What you should do =
The data must be returned in full and exactly as given.

The data =
[Start of Attachment]
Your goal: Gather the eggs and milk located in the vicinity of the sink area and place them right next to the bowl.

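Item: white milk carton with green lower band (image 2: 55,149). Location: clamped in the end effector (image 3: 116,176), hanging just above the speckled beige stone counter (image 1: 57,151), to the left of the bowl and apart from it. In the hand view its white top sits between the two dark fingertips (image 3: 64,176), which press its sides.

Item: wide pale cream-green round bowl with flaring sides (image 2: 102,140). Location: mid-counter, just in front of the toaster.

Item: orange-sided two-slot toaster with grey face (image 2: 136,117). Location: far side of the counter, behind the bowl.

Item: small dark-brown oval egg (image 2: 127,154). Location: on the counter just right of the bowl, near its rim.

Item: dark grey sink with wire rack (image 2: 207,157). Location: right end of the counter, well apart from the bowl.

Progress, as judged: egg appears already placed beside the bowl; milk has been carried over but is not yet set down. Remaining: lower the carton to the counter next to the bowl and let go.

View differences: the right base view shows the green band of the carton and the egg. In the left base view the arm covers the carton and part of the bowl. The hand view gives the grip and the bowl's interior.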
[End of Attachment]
Output for this task =
Your goal: Gather the eggs and milk located in the vicinity of the sink area and place them right next to the bowl.

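Item: white milk carton with green lower band (image 2: 55,149). Location: clamped in the end effector (image 3: 116,176), hanging just above the speckled beige stone counter (image 1: 57,151), to the left of the bowl and apart from it. In the hand view its white top sits between the two dark fingertips (image 3: 64,176), which press its sides.

Item: wide pale cream-green round bowl with flaring sides (image 2: 102,140). Location: mid-counter, just in front of the toaster.

Item: orange-sided two-slot toaster with grey face (image 2: 136,117). Location: far side of the counter, behind the bowl.

Item: small dark-brown oval egg (image 2: 127,154). Location: on the counter just right of the bowl, near its rim.

Item: dark grey sink with wire rack (image 2: 207,157). Location: right end of the counter, well apart from the bowl.

Progress, as judged: egg appears already placed beside the bowl; milk has been carried over but is not yet set down. Remaining: lower the carton to the counter next to the bowl and let go.

View differences: the right base view shows the green band of the carton and the egg. In the left base view the arm covers the carton and part of the bowl. The hand view gives the grip and the bowl's interior.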

Nothing else belongs in this answer.